*Exercise requirements*. Copy exactly the stretch of data below from the line with "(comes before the" through the line with "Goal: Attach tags", including both of those lines.

Collected material: Begin

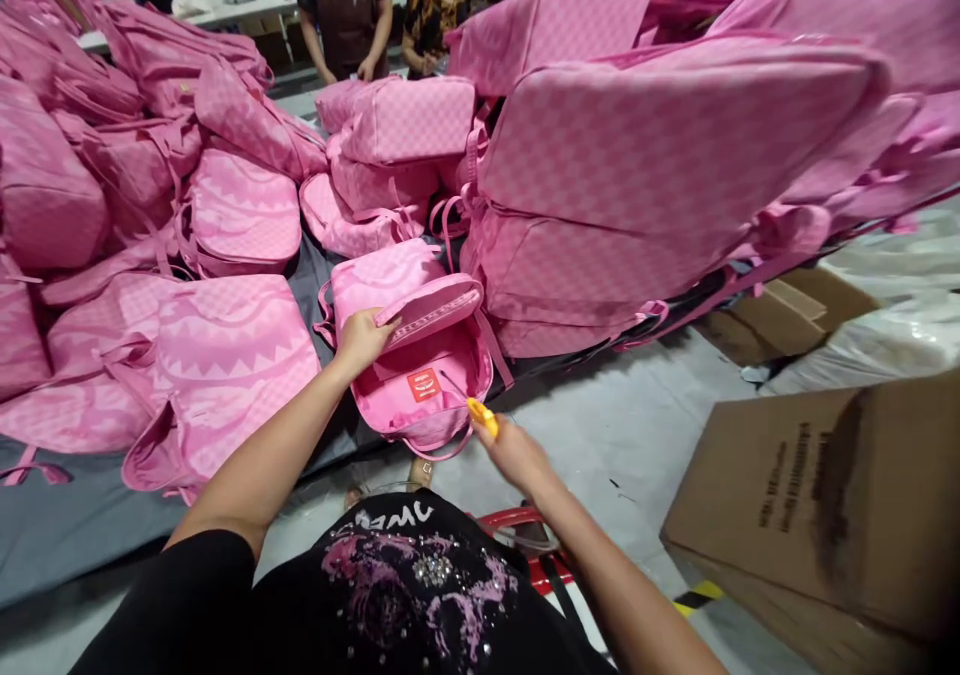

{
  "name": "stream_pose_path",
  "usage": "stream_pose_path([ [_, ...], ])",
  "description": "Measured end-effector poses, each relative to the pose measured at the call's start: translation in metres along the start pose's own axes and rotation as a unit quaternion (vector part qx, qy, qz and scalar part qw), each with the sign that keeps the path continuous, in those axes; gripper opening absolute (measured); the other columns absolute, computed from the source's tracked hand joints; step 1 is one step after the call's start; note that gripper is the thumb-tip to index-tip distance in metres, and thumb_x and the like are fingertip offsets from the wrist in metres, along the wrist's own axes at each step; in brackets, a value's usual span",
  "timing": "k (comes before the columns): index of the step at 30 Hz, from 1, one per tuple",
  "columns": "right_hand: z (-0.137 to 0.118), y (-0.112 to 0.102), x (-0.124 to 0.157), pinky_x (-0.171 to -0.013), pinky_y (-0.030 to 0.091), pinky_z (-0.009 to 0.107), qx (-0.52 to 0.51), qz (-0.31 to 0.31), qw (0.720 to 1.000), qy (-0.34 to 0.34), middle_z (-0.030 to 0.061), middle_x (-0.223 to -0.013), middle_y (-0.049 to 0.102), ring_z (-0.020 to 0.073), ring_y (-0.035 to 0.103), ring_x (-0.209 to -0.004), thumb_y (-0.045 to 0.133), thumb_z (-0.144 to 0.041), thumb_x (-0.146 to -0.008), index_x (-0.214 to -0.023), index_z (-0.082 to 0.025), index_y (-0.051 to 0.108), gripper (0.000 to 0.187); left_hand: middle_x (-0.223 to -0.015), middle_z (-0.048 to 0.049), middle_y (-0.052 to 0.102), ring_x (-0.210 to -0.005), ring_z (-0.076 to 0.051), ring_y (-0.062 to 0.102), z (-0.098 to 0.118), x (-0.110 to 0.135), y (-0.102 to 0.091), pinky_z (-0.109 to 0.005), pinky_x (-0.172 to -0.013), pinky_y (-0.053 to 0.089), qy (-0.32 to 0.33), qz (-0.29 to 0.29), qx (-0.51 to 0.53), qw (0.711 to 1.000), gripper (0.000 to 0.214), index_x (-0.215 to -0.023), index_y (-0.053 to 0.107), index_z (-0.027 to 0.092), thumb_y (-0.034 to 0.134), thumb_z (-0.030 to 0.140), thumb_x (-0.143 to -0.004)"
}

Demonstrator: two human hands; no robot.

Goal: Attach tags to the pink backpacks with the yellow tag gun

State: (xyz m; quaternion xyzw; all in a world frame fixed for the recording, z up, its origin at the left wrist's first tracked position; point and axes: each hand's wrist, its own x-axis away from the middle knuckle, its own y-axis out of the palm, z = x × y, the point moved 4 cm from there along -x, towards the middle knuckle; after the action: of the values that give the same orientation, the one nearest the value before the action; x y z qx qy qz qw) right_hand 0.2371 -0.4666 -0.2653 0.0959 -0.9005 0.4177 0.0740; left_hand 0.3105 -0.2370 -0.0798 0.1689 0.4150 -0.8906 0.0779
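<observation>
A small pink backpack [375, 390] lies unzipped near the table's front edge, its mouth towards me. My left hand [363, 340] is closed on the edge of its raised front flap [442, 307]. Inside, an orange-red label [422, 385] shows on the pink lining. My right hand [517, 452] is closed around yellow-handled thread snips [483, 417] at the bag's right rim. Their thin tip points into the opening; the blades are hard to make out. A carry loop [442, 452] hangs from the bag's near side.
Pink backpacks are heaped at left [232, 330] and stacked high at right [637, 145] on the dark-covered table [75, 525]. A large cardboard box [817, 495] stands at right, with an opened carton [787, 310] behind it. Two people [345, 15] stand across the table.
</observation>
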Motion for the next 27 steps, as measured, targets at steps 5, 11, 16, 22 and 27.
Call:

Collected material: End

*Answer to this problem*.
  "timing": "k (comes before the columns): index of the step at 30 Hz, from 1, one per tuple",
  "columns": "right_hand: z (-0.137 to 0.118), y (-0.112 to 0.102), x (-0.124 to 0.157), pinky_x (-0.171 to -0.013), pinky_y (-0.030 to 0.091), pinky_z (-0.009 to 0.107), qx (-0.52 to 0.51), qz (-0.31 to 0.31), qw (0.720 to 1.000), qy (-0.34 to 0.34), middle_z (-0.030 to 0.061), middle_x (-0.223 to -0.013), middle_y (-0.049 to 0.102), ring_z (-0.020 to 0.073), ring_y (-0.035 to 0.103), ring_x (-0.209 to -0.004), thumb_y (-0.045 to 0.133), thumb_z (-0.144 to 0.041), thumb_x (-0.146 to -0.008), index_x (-0.214 to -0.023), index_z (-0.082 to 0.025), index_y (-0.051 to 0.108), gripper (0.000 to 0.187); left_hand: middle_x (-0.223 to -0.015), middle_z (-0.048 to 0.049), middle_y (-0.052 to 0.102), ring_x (-0.210 to -0.005), ring_z (-0.076 to 0.051), ring_y (-0.062 to 0.102), z (-0.098 to 0.118), x (-0.110 to 0.135), y (-0.102 to 0.091), pinky_z (-0.109 to 0.005), pinky_x (-0.172 to -0.013), pinky_y (-0.053 to 0.089), qy (-0.32 to 0.33), qz (-0.29 to 0.29), qx (-0.51 to 0.53), qw (0.711 to 1.000), gripper (0.000 to 0.214), index_x (-0.215 to -0.023), index_y (-0.053 to 0.107), index_z (-0.027 to 0.092), thumb_y (-0.034 to 0.134), thumb_z (-0.030 to 0.140), thumb_x (-0.143 to -0.004)"
}

Demonstrator: two human hands; no robot.

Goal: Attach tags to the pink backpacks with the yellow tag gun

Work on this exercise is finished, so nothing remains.